- The problem
Take the line that has "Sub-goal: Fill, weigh" and all the lines that come after it in the records, and write them out again exactly. Add no other line.

- Provided material

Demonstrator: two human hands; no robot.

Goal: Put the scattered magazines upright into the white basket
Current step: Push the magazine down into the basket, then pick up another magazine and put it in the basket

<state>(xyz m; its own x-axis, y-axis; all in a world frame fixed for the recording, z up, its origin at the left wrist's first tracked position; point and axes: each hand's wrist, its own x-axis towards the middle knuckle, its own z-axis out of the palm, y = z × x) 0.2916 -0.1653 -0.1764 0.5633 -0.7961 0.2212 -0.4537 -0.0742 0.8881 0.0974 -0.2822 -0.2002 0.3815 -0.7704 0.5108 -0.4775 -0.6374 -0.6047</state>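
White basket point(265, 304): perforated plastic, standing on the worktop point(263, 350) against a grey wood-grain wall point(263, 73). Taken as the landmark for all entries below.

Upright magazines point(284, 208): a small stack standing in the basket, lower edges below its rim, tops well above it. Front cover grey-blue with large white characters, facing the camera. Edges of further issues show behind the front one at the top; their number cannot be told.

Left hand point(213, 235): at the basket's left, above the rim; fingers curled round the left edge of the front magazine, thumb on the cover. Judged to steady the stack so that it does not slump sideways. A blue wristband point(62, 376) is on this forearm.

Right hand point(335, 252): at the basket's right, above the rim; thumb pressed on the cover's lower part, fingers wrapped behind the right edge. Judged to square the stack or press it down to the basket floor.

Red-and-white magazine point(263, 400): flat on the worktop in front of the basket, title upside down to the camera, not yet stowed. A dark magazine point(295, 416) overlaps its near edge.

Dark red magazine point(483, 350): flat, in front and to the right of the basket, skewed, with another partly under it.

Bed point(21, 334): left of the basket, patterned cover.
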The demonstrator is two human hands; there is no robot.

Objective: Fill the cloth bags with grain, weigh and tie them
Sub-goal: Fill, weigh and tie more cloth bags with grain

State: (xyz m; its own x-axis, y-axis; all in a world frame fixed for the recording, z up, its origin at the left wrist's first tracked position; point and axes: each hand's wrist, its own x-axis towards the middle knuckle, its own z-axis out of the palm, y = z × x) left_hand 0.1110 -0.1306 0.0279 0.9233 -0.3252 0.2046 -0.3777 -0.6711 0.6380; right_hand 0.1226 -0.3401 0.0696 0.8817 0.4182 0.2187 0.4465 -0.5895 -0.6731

- Task result
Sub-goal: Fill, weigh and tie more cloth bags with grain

State: (xyz m; its own x-axis, y-axis; all in a world frame fixed for the recording, z up, its origin at the left wrist's first tracked position; point and axes: each hand's wrist, its own x-axis towards the middle knuckle, its own z-axis out of the palm, y = z × x) left_hand 0.1110 -0.1306 0.0279 0.9233 -0.3252 0.2046 -0.3777 -0.6711 0.6380; right_hand 0.1226 -0.3401 0.0696 0.8817 0.4182 0.2187 0.4465 -0.5895 -0.6731

This output requires nothing further.